## Your instructions
Using the records that appear below, write out exactly the lines from the one with "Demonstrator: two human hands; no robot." through the one with "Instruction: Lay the", keeping both end lines.

## Data to examine
++++++++

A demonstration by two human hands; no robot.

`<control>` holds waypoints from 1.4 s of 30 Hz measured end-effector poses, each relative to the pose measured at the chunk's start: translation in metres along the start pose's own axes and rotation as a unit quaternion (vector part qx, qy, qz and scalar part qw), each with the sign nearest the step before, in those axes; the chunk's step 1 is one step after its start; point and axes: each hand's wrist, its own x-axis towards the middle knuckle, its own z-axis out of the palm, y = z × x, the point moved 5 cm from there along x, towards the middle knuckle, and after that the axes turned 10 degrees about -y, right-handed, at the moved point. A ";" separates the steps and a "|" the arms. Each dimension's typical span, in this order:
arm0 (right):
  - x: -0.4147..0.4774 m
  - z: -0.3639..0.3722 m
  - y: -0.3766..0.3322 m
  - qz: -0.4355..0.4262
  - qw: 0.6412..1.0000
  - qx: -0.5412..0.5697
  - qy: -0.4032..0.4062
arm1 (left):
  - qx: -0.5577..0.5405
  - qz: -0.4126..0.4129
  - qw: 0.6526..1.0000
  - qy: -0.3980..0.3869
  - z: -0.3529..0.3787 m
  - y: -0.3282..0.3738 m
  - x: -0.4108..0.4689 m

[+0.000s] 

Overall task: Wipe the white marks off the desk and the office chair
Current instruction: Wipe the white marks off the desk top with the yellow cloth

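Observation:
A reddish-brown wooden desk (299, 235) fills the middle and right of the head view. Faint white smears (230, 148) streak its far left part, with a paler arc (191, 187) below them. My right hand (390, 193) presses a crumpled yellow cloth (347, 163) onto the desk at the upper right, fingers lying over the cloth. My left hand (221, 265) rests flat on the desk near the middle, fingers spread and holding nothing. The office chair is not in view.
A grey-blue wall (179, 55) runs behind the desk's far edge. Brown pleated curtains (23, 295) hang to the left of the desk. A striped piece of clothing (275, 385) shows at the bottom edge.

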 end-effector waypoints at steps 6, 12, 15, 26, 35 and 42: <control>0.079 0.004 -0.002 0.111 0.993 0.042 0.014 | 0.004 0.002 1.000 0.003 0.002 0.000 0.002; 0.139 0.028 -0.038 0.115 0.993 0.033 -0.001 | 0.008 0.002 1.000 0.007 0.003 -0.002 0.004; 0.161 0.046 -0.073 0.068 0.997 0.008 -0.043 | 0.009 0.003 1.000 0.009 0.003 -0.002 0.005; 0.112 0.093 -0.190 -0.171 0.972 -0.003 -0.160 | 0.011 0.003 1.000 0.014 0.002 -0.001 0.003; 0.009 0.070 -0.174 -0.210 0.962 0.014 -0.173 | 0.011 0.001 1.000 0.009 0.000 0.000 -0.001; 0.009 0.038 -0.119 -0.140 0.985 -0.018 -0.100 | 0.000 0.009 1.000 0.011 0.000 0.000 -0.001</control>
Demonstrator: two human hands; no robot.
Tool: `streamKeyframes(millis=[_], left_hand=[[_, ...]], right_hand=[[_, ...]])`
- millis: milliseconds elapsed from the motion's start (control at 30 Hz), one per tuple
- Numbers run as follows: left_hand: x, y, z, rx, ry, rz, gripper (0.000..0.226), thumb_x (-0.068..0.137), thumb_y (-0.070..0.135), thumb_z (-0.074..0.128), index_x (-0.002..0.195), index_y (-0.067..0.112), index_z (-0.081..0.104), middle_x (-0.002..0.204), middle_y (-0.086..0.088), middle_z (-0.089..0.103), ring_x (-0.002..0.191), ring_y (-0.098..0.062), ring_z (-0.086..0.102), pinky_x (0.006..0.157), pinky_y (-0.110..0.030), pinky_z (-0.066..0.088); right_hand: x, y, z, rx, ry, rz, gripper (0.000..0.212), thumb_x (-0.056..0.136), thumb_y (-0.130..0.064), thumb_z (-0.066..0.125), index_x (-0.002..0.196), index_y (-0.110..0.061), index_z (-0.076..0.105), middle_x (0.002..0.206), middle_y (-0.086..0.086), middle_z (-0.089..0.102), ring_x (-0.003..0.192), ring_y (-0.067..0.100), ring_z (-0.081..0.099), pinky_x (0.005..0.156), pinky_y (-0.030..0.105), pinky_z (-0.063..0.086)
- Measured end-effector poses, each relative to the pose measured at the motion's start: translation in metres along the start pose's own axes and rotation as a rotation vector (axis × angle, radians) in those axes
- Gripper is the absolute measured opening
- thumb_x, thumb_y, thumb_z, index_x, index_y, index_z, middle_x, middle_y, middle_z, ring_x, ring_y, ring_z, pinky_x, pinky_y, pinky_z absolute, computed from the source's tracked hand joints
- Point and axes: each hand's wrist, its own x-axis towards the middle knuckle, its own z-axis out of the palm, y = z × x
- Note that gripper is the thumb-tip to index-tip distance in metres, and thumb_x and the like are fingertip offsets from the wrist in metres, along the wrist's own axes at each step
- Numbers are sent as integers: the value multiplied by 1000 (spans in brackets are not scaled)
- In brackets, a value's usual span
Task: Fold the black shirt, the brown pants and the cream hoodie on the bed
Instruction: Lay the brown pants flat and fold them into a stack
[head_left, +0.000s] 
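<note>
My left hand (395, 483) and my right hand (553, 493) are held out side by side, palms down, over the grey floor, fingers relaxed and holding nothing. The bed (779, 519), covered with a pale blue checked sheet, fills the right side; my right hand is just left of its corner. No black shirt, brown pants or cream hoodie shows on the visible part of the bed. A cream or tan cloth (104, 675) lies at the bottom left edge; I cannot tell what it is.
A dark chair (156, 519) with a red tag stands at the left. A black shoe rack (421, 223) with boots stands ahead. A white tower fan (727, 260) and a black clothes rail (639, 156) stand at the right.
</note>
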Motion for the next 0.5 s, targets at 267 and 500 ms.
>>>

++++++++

## Output for this exercise
Demonstrator: two human hands; no robot.
Tool: `streamKeyframes(millis=[_], left_hand=[[_, ...]], right_hand=[[_, ...]])`
- millis: milliseconds elapsed from the motion's start (control at 30 Hz), one per tuple
- Numbers run as follows: left_hand: x, y, z, rx, ry, rz, gripper (0.000..0.226), thumb_x (-0.068..0.137), thumb_y (-0.070..0.135), thumb_z (-0.074..0.128), index_x (-0.002..0.195), index_y (-0.067..0.112), index_z (-0.081..0.104), middle_x (-0.002..0.204), middle_y (-0.086..0.088), middle_z (-0.089..0.103), ring_x (-0.002..0.191), ring_y (-0.098..0.062), ring_z (-0.086..0.102), pinky_x (0.006..0.157), pinky_y (-0.110..0.030), pinky_z (-0.066..0.088); right_hand: x, y, z, rx, ry, rz, gripper (0.000..0.212), thumb_x (-0.056..0.136), thumb_y (-0.130..0.064), thumb_z (-0.066..0.125), index_x (-0.002..0.196), index_y (-0.110..0.061), index_z (-0.076..0.105), middle_x (0.002..0.206), middle_y (-0.086..0.086), middle_z (-0.089..0.102), ring_x (-0.003..0.192), ring_y (-0.067..0.100), ring_z (-0.081..0.099), pinky_x (0.005..0.156), pinky_y (-0.030..0.105), pinky_z (-0.063..0.086)
- Measured end-effector poses, each relative to the pose measured at the motion's start: translation in metres along the start pose's own axes and rotation as a rotation vector (axis × angle, radians) in those axes
- Gripper is the absolute measured opening
- thumb_x, thumb_y, thumb_z, index_x, index_y, index_z, middle_x, middle_y, middle_z, ring_x, ring_y, ring_z, pinky_x, pinky_y, pinky_z absolute, computed from the source's tracked hand joints
- Point and axes: each hand's wrist, its own x-axis towards the middle knuckle, its own z-axis out of the palm, y = z × x
- Note that gripper is the thumb-tip to index-tip distance in metres, and thumb_x and the like are fingertip offsets from the wrist in metres, along the wrist's own axes at each step
- Numbers are sent as integers: the value multiplied by 1000 (spans in brackets are not scaled)
- In brackets, a value's usual span
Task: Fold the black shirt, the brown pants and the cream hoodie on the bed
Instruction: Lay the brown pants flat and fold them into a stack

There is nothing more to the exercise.